Claire Thoury, 36 ans, a été élue mercredi 20 mai présidente du Conseil économique, social et environnemental (CESE). Elle devient ainsi la première femme à diriger cette institution consultative, souvent critiquée pour son utilité et son coût. Présidente du Mouvement associatif, qui regroupe plus de 700 000 associations, elle a remporté le scrutin face à Dominique Carlac’h, ancienne vice-présidente du Medef, avec 97 voix contre 74.

Un scrutin marqué par la diversité des représentants

Le vote, organisé à bulletins secrets, a réuni les conseillers du CESE, issus de syndicats, d’organisations patronales, d’associations et d’institutions œuvrant pour la cohésion sociale et territoriale, ainsi que des acteurs de la protection de l’environnement. Claire Thoury succède à Thierry Beaudet, ancien représentant des mutuelles, pour un mandat de cinq ans.

Défis et enjeux pour la nouvelle présidente

La nouvelle présidente devra défendre le CESE face aux critiques récurrentes sur l’impact de ses rapports et son fonctionnement. Son élection marque un tournant pour cette institution, qui cherche à renforcer son rôle dans le débat public. ## Une présidence engagée pour un CESE "repère dans les temps troublés"

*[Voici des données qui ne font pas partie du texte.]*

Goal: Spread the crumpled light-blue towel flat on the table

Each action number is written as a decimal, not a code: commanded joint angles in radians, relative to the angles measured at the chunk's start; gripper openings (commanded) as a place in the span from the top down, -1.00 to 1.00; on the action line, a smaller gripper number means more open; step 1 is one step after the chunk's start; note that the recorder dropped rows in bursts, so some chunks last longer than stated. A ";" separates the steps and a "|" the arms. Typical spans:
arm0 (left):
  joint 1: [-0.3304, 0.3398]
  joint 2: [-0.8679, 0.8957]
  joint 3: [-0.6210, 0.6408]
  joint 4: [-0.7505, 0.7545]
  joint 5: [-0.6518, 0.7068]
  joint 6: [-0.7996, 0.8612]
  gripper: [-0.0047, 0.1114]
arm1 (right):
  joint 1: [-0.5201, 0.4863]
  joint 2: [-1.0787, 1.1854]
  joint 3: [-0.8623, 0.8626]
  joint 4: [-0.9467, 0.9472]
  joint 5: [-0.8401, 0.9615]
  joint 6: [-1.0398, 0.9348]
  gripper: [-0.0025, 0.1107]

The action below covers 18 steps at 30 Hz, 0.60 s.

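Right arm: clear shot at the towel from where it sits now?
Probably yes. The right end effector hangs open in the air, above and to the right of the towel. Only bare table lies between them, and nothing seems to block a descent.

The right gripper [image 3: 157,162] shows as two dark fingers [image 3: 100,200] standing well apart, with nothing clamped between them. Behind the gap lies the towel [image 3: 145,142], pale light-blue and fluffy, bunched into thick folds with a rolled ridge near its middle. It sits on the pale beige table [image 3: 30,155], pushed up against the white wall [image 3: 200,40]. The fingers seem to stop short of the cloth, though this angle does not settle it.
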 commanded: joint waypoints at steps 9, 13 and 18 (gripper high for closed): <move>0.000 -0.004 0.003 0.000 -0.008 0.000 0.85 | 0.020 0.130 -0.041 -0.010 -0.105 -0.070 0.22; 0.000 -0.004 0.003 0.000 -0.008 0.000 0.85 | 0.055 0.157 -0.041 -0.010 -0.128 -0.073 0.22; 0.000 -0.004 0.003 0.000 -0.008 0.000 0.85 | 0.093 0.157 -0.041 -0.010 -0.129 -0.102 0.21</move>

Claire Thoury, nouvellement élue à la tête du Conseil économique, social et environnemental (CESE), a exprimé sa fierté de diriger une institution qu'elle décrit comme "profondément singulière". Selon elle, le CESE incarne les valeurs républicaines les plus fortes : l'ancrage dans le quotidien, la recherche de compromis et le mouvement d'une société en évolution. Avant le vote, elle avait déjà annoncé son ambition de faire du CESE "un repère dans ces temps troublés", en insistant sur la nécessité d'agir "en temps réel" et de s'inscrire pleinement dans le débat politique.

Défendre l'institution face aux critiques

La nouvelle présidente devra cependant faire face à des critiques récurrentes sur l'utilité des rapports du CESE et son coût de fonctionnement. En juillet dernier, la commission des finances de l'Assemblée nationale et la Cour des comptes avaient mis en cause la pertinence de l'institution. Claire Thoury devra donc prouver que le CESE reste un acteur incontournable du paysage institutionnel français, capable d'apporter des réponses concrètes aux défis contemporains.

Une réforme en cours, des résultats encore limités

Depuis la réforme de 2021, le CESE s'est positionné comme la chambre de la participation citoyenne. Trois conventions citoyennes ont été organisées : sur le climat, la fin de vie (dont le comité de gouvernance était présidé par Claire Thoury) et une prochaine en 2025 sur les temps de l'enfant. Cependant, l'impact concret de ces initiatives reste à démontrer, ce qui constituera un défi majeur pour la nouvelle présidente.